▶ [Exercise description] Lines that contain "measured" are to be copied from the material, every one of them.

▶ [Data supplied]
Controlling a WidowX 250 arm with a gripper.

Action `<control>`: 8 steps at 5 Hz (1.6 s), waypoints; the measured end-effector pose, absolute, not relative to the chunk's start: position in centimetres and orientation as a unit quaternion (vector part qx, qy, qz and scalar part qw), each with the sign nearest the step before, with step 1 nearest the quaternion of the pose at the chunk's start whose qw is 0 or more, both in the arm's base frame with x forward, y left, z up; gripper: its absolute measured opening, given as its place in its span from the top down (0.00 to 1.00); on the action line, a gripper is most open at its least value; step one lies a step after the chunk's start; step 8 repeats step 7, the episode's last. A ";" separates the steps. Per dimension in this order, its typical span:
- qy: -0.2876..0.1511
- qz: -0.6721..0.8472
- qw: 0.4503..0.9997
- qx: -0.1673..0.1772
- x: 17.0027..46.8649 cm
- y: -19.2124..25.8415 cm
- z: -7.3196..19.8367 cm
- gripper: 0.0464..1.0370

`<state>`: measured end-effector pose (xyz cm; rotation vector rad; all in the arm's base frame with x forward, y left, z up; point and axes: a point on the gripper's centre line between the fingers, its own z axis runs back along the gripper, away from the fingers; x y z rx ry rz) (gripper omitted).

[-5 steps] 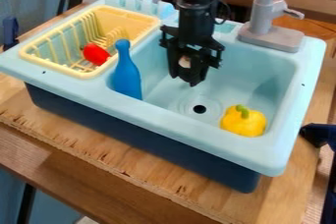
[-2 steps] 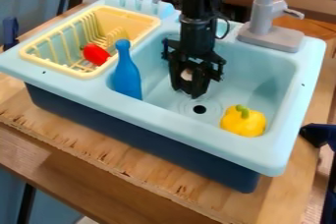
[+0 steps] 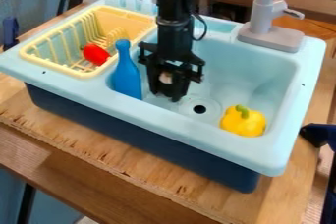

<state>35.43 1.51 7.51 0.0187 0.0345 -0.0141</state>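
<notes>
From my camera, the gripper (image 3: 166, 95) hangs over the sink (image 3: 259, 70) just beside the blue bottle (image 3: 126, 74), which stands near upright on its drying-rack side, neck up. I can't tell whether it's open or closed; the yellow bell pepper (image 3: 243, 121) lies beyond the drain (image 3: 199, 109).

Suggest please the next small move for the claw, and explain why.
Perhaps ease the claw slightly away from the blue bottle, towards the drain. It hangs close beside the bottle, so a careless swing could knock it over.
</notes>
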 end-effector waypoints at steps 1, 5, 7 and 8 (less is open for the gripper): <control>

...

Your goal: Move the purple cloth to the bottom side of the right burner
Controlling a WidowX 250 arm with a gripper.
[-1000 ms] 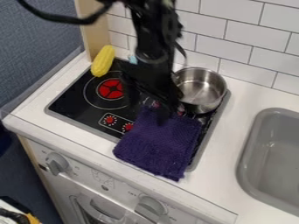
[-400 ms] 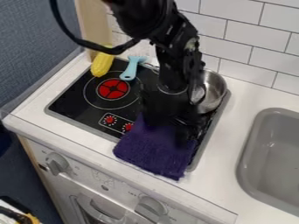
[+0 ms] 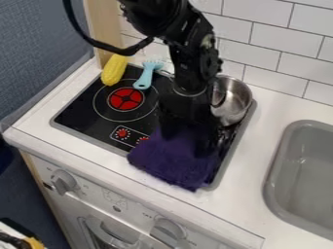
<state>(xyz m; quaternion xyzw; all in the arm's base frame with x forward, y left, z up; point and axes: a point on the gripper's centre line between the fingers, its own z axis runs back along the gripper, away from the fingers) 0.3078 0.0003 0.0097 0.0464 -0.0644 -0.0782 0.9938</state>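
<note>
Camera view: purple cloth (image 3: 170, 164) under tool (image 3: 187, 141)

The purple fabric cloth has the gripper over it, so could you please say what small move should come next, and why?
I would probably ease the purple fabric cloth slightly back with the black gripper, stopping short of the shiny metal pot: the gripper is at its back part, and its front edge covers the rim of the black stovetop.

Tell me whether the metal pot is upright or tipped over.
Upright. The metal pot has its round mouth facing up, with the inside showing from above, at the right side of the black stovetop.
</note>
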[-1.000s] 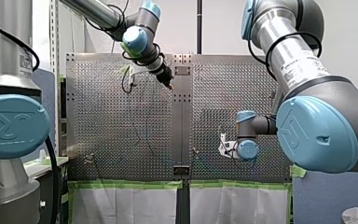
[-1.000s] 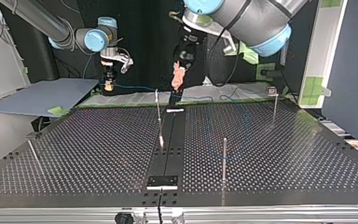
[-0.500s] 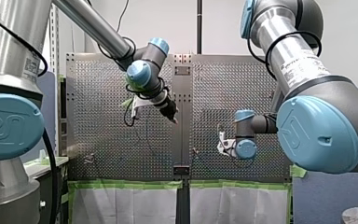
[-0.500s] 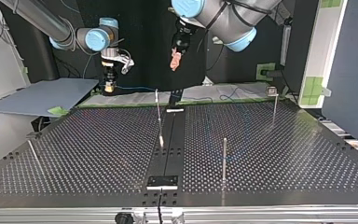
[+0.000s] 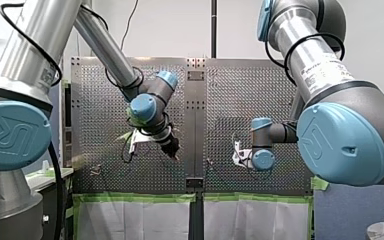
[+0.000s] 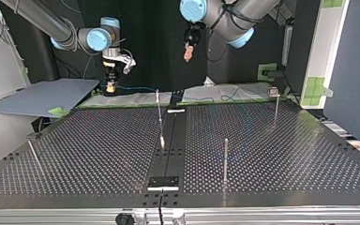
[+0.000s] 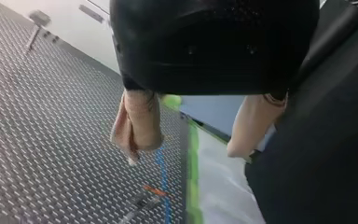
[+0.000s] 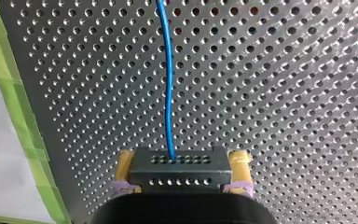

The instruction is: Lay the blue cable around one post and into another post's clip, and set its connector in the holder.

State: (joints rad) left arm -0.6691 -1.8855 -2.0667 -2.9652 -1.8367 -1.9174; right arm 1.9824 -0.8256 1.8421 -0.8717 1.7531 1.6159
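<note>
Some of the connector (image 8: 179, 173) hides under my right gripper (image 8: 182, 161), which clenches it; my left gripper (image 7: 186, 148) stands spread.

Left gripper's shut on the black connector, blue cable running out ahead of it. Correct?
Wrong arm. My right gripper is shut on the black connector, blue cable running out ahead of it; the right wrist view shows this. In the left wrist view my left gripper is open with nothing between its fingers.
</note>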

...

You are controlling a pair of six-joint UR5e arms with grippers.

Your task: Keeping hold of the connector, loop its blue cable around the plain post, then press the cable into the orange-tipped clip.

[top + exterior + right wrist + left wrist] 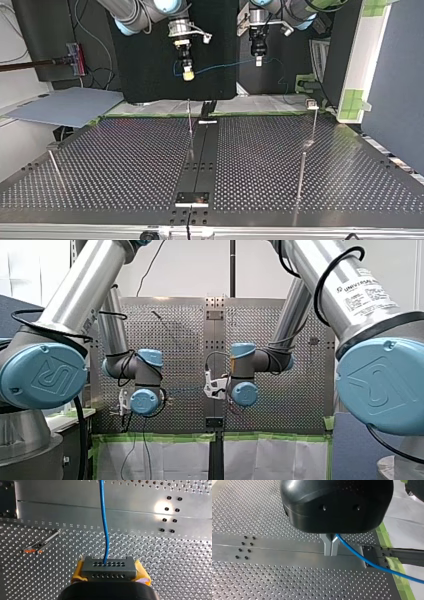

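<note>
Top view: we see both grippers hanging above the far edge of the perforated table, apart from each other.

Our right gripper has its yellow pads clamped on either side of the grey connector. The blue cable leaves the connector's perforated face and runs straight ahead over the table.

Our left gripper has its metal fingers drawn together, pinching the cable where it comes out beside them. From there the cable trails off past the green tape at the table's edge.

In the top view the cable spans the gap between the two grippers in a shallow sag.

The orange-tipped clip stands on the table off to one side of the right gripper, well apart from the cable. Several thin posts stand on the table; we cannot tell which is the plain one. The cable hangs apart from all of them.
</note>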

▶ [Solution to the problem]
Action `<control>`: 8 steps at 5 Hz (1.6 s), waypoints; the measured end-effector pose, absolute, not relative to the chunk's start: position in centimetres and orientation as a unit quaternion (vector part qx, qy, qz and scalar part qw), each with the sign nearest the step before, with step 1 nearest the quaternion of the pose at the chunk's start whose qw is 0 or more, both in the arm's base frame with x forward, y left, z up; gripper: its absolute measured opening, given as its place in its span from the top down (0.00 to 1.00); on the action line, a gripper is most open at its least value; step one lies a step after the chunk's start; step 8 repeats step 7, the episode's last. A ";" separates the steps. Per dimension in this order, its typical span:
`<state>`: measured end-effector pose (xyz cm; rotation vector rad; all in the arm's base frame with x forward, y left, z up; point and axes: a point on the gripper's centre line between the fingers, its own z axis runs back along the gripper, away from the fingers; x y z rx ry rz) (gripper omitted).

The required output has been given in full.